### WORK REQUIRED
Could you set down exactly the lines of the data below, starting at the one that holds "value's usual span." and ending at the one that holds "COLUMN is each", both included, and only those?

▼

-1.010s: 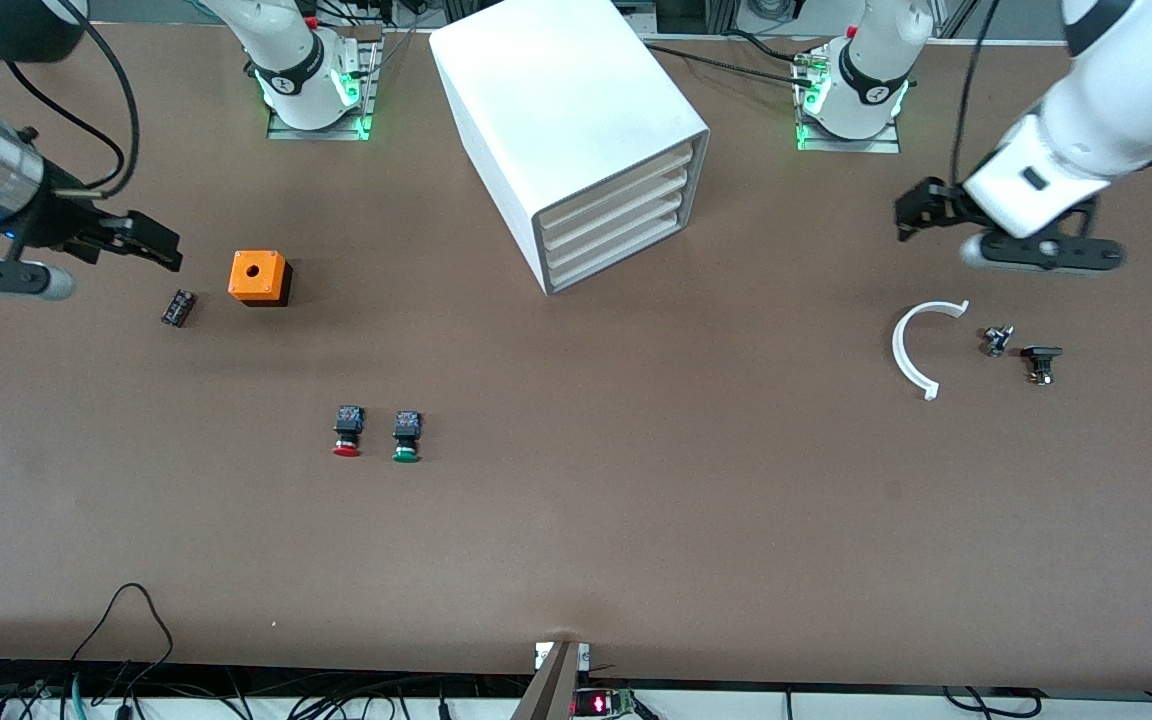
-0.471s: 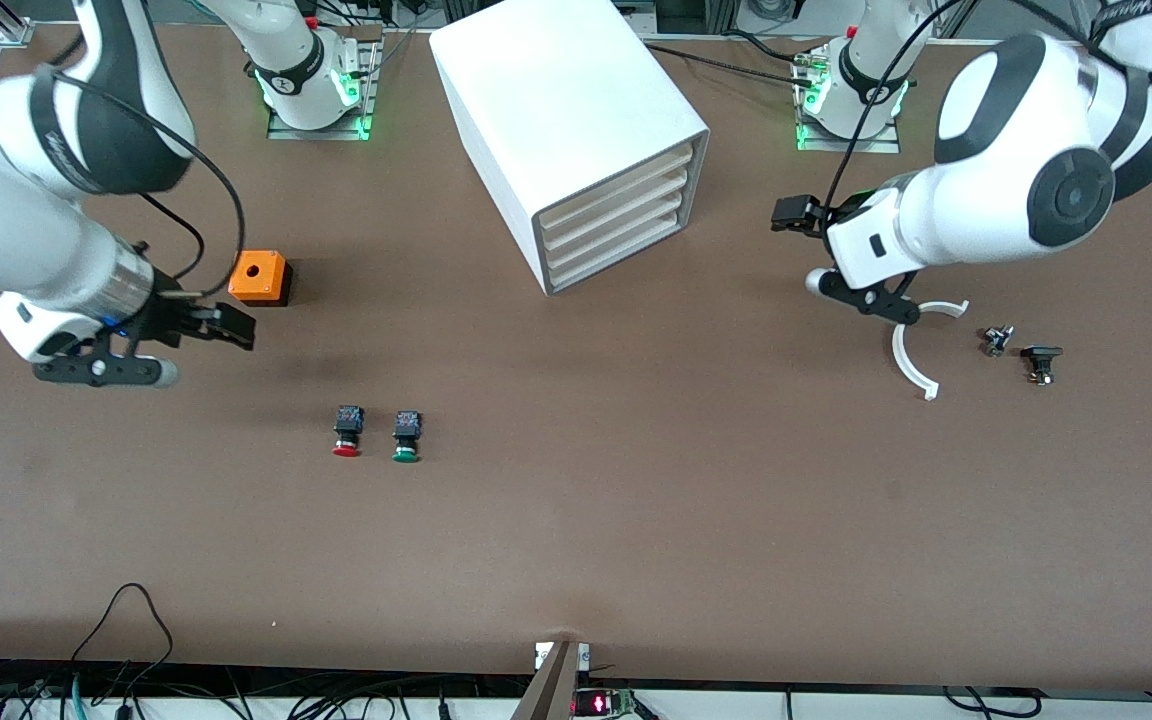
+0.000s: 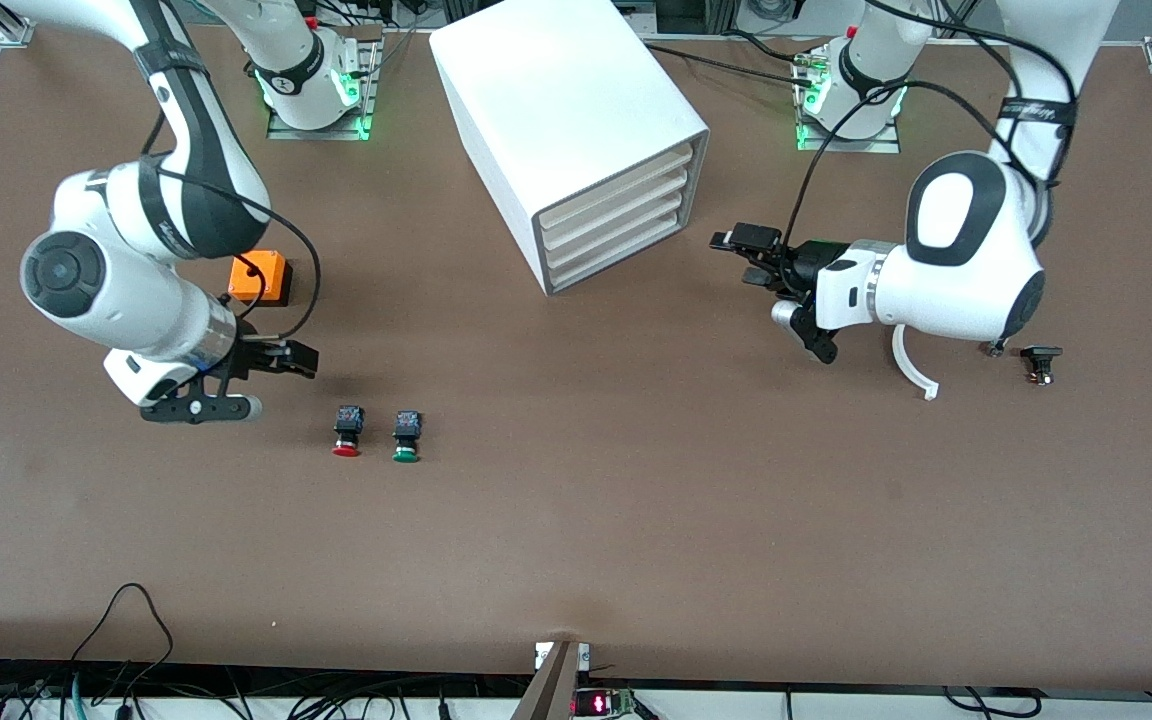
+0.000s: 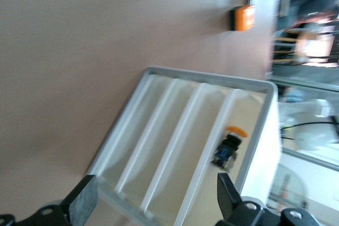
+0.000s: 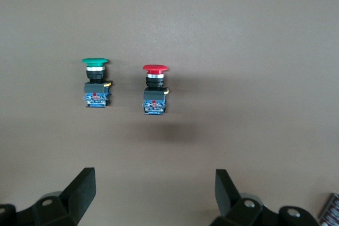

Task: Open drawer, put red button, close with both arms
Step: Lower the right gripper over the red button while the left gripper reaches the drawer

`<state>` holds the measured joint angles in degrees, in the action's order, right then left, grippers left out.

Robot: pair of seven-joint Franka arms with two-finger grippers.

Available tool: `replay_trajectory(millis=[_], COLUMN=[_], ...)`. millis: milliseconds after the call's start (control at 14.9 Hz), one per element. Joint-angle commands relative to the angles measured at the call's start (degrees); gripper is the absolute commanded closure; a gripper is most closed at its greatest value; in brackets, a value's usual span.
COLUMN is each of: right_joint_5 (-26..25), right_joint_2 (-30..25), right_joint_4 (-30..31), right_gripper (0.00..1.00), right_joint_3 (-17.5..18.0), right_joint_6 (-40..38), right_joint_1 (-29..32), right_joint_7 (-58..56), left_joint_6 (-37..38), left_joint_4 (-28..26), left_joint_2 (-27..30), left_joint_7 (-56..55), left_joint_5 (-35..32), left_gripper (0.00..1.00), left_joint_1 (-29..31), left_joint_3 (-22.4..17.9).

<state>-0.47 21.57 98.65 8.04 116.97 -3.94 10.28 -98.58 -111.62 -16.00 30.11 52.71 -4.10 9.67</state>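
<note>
The white cabinet (image 3: 576, 110) stands at the table's middle with all four trays pushed in. The drawer (image 3: 616, 207) is the second from its top. The red button (image 3: 347, 432) lies on the table beside a green-capped one (image 3: 407, 436). My right gripper (image 3: 286, 358) hangs open and empty over the table between the orange box and the red button (image 5: 155, 89), which shows ahead of its fingers (image 5: 82, 189). My left gripper (image 3: 746, 255) is open and empty over the table, toward the left arm's end from the cabinet's front (image 4: 212, 80), apart from it.
An orange box (image 3: 258, 276) sits close by the right arm's wrist. A white curved piece (image 3: 911, 365) and small black parts (image 3: 1040, 360) lie under and beside the left arm. A small dark part with an orange cap (image 4: 228, 149) shows at the cabinet's trays.
Both arms have swung inward from the table's ends: the right gripper toward the red button, the left gripper toward the cabinet's front. Both stayed open.
</note>
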Motion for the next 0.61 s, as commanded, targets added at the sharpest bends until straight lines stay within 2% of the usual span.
replay_trajectory(millis=[0, 202, 538], right_joint_5=[0.73, 0.82, 0.82], right_joint_2=[3.29, 6.11, 11.47], right_joint_4=[0.40, 0.67, 0.76], right_gripper=[0.00, 0.00, 0.00], right_joint_3=[0.05, 0.05, 0.05], right_joint_6=[3.43, 6.85, 13.45], right_joint_1=[0.07, -0.02, -1.16], right_joint_7=[-1.67, -1.67, -0.88], left_joint_6=[-0.91, -0.65, -0.74], left_joint_4=[-6.57, -13.51, -16.35], left_joint_2=[0.53, 0.18, -4.73], left_joint_7=[8.80, 16.97, 27.52], left_joint_5=[9.40, 17.92, 19.01], left_gripper=[0.04, 0.07, 0.19], left_joint_1=[0.23, -0.38, -0.38], left_joint_3=[0.17, 1.05, 2.55])
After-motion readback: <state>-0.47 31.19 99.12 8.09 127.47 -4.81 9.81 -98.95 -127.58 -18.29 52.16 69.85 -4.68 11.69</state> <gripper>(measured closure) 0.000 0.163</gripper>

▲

### ANSWER TO THE PROBLEM
Available tool: `replay_trajectory(millis=[_], COLUMN=[_], ...)`. millis: milliseconds after the call's start (control at 14.9 Hz), one per element. Joint-angle commands relative to the angles measured at the call's start (degrees); gripper is the absolute commanded closure; a gripper is most closed at its greatest value; in brackets, a value's usual span.
COLUMN is each of: right_joint_5 (-26..25), right_joint_2 (-30..25), right_joint_4 (-30..31), right_gripper (0.00..1.00), right_joint_3 (-17.5..18.0), right_joint_6 (-40..38), right_joint_1 (-29..32), right_joint_7 (-58..56), left_joint_6 (-37..38), left_joint_4 (-28..26), left_joint_2 (-27..30), left_joint_7 (-56..55), left_joint_5 (-35..32), left_gripper (0.00..1.00), left_joint_1 (-29..31), left_joint_3 (-22.4..17.9).

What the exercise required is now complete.